• **Exercise aim**
From the listing below, copy only the lines running from the line that contains "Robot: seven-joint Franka" to the line that contains "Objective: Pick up", both included.

• **Information shown**
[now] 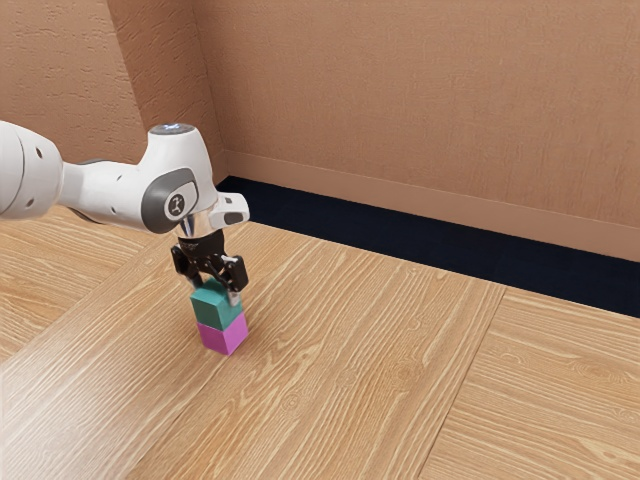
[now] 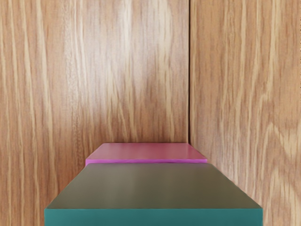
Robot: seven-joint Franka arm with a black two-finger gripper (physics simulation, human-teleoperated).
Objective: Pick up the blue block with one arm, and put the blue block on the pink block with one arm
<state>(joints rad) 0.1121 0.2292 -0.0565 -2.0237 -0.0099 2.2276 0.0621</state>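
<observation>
In the exterior view, the white seven-joint arm (image 1: pixel 100 190) comes in from the exterior view's left and bends down over the light wooden plank table (image 1: pixel 400 380). Its black two-finger gripper (image 1: pixel 213 283) points straight down, with the fingers standing at two opposite sides of the small blue block (image 1: pixel 212 305), a teal-tinged cube, and seemingly clamped on its upper part. The blue block sits on top of the magenta-pink cube block (image 1: pixel 225 335), which rests flat on the table. The two make a short stack, and the upper cube is set slightly toward the exterior view's left of the lower one. Behind the table runs a strip of dark navy floor (image 1: pixel 450 235), then a tan wall (image 1: pixel 420 90) with a pale baseboard.

In the wrist view, the blue block (image 2: pixel 155 193) lies directly under the hand, its flat top face broad and dull. Past its far edge a narrow band of the pink block (image 2: pixel 146 153) shows. Around both spreads the wooden table (image 2: pixel 94 70), with a straight seam (image 2: pixel 189 70) between planks running away from the blocks.
</observation>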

• **Exercise output**
Robot: seven-joint Franka arm with a black two-finger gripper (physics simulation, human-teleoperated).
Objective: Pick up the blue block with one arm, and put the blue block on the pink block with one arm

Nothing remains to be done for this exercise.